Line by line, repeat all the material exactly as it appears.

____

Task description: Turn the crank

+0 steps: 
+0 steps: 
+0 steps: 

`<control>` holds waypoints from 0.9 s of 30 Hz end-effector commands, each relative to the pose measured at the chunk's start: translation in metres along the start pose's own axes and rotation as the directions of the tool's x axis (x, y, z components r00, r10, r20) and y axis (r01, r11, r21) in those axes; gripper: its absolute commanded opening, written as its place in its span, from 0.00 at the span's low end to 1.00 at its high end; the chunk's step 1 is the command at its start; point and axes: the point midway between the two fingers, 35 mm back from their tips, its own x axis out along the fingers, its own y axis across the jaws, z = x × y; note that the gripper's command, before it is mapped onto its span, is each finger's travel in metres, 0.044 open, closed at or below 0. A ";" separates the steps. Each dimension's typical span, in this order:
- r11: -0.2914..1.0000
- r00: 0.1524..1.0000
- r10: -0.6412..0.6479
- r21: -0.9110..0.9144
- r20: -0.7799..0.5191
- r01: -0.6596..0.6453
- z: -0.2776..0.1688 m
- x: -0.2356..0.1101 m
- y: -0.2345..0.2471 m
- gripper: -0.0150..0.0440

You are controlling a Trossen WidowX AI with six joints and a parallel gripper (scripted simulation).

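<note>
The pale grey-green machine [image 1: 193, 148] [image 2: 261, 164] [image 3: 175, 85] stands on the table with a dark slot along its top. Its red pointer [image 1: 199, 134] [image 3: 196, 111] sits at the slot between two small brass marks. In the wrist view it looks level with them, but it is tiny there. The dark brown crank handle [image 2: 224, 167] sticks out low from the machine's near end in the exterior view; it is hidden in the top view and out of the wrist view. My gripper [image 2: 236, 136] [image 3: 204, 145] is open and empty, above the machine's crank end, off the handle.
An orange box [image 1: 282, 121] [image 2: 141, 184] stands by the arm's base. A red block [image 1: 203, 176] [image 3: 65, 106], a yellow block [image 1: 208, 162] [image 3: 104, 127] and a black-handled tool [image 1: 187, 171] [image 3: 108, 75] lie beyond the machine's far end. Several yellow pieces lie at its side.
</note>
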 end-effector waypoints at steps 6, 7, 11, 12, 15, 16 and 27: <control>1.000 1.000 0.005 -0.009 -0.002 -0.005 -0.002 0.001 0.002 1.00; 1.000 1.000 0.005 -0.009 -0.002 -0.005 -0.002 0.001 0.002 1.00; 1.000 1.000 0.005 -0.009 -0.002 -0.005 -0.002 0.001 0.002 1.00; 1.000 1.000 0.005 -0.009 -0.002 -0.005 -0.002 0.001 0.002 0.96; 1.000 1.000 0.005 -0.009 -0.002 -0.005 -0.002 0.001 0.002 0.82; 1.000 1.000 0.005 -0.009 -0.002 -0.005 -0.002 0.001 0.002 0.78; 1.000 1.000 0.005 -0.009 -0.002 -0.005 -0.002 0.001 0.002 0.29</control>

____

WRITTEN RESPONSE |
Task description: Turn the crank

+0 steps: 
+0 steps: 
+0 steps: 

`<control>` holds waypoints from 0.9 s of 30 Hz end-effector commands, each relative to the pose measured at the chunk's start: translation in metres along the start pose's own axes and rotation as the directions of the tool's x axis (x, y, z components r00, r10, r20) and y axis (r01, r11, r21) in those axes; gripper: its absolute commanded opening, written as its place in its span, from 0.00 at the span's low end to 1.00 at its high end; the chunk's step 1 is the command at its start; point and axes: the point midway between the two fingers, 35 mm back from their tips, its own x axis out along the fingers, its own y axis across the jaws, z = x × y; note that the gripper's command, before it is mapped onto its span, is each finger's travel in metres, 0.044 open, closed at or below 0. A ";" separates the steps. Each dimension's typical span, in this order:
- r11: -0.2914..1.0000
- r00: 0.1524..1.0000
- r10: -0.6412..0.6479
- r21: -0.9110..0.9144
- r20: -0.7799..0.5191
- r01: -0.6596..0.6453
- z: -0.2776..0.1688 m
- x: -0.2356..0.1101 m
- y: -0.2345..0.2471 m
- gripper: -0.0150..0.0440

You are controlling a Trossen WidowX AI with six joints and a parallel gripper (scripted simulation).

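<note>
The pale grey-green machine [image 1: 193, 148] [image 2: 261, 164] [image 3: 175, 85] stands on the table with a dark slot along its top. Its red pointer [image 1: 199, 134] [image 3: 196, 111] sits at the slot between two small brass marks. In the wrist view it looks level with them, but it is tiny there. The dark brown crank handle [image 2: 224, 167] sticks out low from the machine's near end in the exterior view; it is hidden in the top view and out of the wrist view. My gripper [image 2: 236, 136] [image 3: 204, 145] is open and empty, above the machine's crank end, off the handle.
An orange box [image 1: 282, 121] [image 2: 141, 184] stands by the arm's base. A red block [image 1: 203, 176] [image 3: 65, 106], a yellow block [image 1: 208, 162] [image 3: 104, 127] and a black-handled tool [image 1: 187, 171] [image 3: 108, 75] lie beyond the machine's far end. Several yellow pieces lie at its side.
</note>
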 end-effector waypoints at steps 6, 7, 11, 12, 15, 16 and 27: <control>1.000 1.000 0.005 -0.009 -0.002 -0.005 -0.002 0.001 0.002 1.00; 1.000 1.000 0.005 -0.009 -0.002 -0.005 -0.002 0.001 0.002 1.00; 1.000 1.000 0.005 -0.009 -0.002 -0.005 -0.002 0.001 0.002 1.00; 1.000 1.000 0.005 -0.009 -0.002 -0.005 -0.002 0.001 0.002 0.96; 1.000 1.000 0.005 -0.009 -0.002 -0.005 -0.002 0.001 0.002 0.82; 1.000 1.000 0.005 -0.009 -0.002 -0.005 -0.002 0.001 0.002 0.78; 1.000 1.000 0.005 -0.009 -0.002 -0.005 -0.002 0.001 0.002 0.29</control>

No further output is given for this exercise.